▶ WHAT YOU HAVE TO DO
Reproduce exactly, and only, the lines below from the one containing "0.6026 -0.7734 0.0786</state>" through the one containing "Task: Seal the".
:: DATASET RECORDS ::
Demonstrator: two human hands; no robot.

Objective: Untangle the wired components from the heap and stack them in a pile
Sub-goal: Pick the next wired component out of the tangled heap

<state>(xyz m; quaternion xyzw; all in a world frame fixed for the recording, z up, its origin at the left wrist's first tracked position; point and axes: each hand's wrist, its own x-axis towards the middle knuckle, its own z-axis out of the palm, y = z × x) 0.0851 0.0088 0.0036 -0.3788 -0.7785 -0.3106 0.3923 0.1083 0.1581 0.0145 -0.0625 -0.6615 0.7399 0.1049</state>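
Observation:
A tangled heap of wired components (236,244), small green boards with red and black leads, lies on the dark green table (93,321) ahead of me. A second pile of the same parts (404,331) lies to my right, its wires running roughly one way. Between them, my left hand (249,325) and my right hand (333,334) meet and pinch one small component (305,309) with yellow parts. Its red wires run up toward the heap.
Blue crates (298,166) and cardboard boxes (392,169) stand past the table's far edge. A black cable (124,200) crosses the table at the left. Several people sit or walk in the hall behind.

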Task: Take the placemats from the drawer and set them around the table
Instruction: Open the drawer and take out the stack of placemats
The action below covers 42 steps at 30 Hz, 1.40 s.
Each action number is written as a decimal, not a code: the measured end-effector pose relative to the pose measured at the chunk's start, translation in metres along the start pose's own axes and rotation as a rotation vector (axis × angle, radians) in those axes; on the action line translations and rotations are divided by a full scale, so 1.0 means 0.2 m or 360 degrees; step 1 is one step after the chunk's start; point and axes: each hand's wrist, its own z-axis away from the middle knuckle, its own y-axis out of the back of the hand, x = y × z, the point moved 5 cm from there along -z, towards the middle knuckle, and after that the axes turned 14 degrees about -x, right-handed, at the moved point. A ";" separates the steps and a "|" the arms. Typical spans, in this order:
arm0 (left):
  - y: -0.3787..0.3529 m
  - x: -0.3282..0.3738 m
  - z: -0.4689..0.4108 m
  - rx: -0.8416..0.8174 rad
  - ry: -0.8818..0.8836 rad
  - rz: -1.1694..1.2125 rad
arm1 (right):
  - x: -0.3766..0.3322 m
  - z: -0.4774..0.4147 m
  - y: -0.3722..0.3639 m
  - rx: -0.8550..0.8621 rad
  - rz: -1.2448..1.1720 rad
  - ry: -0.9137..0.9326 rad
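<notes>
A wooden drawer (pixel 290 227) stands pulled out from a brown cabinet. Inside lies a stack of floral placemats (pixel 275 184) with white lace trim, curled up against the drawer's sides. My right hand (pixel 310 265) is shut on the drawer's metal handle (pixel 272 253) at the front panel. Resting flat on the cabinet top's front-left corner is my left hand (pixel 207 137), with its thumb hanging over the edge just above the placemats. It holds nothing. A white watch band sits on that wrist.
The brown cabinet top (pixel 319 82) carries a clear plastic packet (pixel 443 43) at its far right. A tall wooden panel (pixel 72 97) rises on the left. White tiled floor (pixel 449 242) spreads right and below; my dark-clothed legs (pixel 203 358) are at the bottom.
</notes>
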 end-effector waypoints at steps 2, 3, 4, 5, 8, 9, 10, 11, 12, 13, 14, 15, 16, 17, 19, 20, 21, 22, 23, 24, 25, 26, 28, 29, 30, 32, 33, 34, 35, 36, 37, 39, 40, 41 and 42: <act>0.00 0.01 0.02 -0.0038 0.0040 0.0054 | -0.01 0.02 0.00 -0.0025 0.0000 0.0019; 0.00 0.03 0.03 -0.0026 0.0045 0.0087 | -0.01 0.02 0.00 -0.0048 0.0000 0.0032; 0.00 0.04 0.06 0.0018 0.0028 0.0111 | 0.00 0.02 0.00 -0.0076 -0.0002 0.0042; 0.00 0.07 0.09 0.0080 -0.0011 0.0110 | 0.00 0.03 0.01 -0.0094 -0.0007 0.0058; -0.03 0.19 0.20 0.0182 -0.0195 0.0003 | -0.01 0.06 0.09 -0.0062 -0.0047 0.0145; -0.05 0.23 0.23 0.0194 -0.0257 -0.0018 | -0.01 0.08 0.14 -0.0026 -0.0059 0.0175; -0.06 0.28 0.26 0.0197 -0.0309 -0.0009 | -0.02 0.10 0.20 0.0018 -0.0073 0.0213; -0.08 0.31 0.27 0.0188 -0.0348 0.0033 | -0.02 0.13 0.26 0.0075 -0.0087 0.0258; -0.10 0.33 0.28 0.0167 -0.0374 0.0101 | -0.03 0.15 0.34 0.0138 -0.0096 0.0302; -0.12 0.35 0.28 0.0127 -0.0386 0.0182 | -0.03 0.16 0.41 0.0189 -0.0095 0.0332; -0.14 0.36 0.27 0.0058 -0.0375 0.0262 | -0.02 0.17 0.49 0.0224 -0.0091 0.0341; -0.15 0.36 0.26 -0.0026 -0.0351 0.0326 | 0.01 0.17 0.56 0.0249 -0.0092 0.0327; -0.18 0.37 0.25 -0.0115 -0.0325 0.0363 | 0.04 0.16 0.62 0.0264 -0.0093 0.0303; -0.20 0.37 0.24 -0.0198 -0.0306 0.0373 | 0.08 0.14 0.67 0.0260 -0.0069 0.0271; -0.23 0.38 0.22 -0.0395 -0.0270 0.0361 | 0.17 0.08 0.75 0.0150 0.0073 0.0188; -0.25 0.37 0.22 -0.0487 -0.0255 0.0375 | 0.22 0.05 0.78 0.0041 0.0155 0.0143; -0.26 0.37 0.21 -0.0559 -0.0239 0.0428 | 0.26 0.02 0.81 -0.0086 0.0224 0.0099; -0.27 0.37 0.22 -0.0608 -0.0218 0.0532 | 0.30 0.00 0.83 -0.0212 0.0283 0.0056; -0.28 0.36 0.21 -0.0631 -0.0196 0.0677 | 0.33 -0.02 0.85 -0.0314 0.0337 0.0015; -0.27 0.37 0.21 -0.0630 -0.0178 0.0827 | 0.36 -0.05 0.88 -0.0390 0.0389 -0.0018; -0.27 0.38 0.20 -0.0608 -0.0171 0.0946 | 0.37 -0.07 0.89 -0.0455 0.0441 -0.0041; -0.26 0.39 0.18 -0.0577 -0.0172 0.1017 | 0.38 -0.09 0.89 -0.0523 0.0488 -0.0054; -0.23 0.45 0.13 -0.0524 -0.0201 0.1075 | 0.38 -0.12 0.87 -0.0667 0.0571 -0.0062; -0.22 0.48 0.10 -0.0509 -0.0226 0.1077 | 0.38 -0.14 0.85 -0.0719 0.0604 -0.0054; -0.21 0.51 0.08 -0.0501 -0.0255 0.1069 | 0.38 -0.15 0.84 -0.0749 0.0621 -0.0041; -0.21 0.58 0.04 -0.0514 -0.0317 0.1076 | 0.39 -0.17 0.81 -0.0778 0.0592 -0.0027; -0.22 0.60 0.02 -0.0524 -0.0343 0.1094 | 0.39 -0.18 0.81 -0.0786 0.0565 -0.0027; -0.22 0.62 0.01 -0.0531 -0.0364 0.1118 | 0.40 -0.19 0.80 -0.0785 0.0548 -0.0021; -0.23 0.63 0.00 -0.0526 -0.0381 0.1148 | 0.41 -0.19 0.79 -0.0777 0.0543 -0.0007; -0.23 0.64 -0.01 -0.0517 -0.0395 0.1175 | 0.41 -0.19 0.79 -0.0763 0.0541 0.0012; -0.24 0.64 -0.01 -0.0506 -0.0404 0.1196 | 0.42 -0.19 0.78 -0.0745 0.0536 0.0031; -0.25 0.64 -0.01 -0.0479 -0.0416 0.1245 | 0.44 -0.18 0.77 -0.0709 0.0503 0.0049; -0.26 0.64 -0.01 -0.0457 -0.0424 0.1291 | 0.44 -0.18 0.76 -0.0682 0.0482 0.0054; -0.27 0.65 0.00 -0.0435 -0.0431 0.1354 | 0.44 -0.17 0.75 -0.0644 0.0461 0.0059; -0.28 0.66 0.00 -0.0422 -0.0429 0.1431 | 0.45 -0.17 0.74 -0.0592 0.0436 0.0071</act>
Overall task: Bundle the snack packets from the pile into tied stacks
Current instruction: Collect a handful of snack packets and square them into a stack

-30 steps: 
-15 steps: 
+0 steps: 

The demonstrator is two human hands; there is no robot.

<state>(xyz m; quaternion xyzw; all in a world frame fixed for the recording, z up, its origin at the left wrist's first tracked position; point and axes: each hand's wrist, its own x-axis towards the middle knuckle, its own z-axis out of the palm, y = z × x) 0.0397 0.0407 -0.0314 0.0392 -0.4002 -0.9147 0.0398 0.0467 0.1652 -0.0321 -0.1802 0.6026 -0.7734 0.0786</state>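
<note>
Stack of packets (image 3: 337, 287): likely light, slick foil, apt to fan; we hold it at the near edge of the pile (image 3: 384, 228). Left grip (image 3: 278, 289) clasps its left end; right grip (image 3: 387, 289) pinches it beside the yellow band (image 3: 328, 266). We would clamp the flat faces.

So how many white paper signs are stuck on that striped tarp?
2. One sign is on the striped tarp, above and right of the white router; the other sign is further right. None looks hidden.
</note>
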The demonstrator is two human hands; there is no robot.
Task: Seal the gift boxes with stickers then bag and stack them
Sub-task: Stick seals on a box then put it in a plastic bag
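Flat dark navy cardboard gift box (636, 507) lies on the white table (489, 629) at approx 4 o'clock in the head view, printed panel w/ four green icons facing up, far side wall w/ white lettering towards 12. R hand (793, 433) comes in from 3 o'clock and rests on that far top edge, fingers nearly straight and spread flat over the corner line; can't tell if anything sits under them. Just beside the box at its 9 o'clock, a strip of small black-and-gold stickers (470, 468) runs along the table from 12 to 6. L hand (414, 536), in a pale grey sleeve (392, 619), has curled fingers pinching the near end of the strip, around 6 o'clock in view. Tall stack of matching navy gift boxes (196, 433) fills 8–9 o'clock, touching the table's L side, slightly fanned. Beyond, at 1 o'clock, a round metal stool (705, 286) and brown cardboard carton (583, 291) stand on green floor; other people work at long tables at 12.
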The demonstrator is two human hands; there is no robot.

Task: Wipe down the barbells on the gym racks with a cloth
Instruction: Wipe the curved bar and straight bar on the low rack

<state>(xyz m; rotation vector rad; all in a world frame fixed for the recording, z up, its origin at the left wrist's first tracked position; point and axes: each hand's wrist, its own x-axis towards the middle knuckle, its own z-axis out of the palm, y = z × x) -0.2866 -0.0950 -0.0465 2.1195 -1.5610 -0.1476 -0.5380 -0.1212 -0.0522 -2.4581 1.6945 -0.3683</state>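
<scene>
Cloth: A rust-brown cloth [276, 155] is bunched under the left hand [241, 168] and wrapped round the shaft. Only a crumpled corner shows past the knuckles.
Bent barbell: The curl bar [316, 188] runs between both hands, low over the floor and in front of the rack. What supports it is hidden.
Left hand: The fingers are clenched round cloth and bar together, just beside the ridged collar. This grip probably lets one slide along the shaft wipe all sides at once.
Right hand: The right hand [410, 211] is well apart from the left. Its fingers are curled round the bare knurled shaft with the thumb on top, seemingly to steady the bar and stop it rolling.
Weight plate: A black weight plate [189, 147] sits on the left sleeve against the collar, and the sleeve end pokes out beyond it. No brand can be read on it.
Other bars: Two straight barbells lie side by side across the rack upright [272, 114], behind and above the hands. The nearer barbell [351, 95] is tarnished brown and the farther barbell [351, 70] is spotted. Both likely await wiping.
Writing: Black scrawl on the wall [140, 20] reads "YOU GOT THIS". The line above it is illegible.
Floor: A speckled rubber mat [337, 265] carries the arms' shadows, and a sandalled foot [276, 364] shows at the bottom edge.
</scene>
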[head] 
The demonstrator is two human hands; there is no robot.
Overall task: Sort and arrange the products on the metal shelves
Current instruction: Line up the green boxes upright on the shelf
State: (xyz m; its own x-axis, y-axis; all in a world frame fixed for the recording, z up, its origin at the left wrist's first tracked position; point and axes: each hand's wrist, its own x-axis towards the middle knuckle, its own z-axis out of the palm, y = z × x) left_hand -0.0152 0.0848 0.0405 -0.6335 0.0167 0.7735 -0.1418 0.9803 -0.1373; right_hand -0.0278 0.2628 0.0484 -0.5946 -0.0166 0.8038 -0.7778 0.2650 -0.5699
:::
▶ RESULT BELOW
<state>(xyz m; quaternion xyzw; all in a world frame fixed for the recording, z up, its origin at the left wrist's first tracked position; point and axes: each hand's wrist, its own x-axis towards the middle knuckle, its own z-axis out of the palm, y = z × x) 0.0397 0.0407 -0.0314 0.0392 -0.4002 -0.9147 0.0398 0.0467 0.1652 -0.0321 -0.1802 0.6026 -0.7734 0.0786</state>
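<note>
Stack of packets (image 3: 337, 287): likely light, slick foil, apt to fan; we hold it at the near edge of the pile (image 3: 384, 228). Left grip (image 3: 278, 289) clasps its left end; right grip (image 3: 387, 289) pinches it beside the yellow band (image 3: 328, 266). We would clamp the flat faces.

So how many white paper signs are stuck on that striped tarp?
2. One sign is on the striped tarp, above and right of the white router; the other sign is further right. None looks hidden.
</note>
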The demonstrator is two human hands; there is no robot.
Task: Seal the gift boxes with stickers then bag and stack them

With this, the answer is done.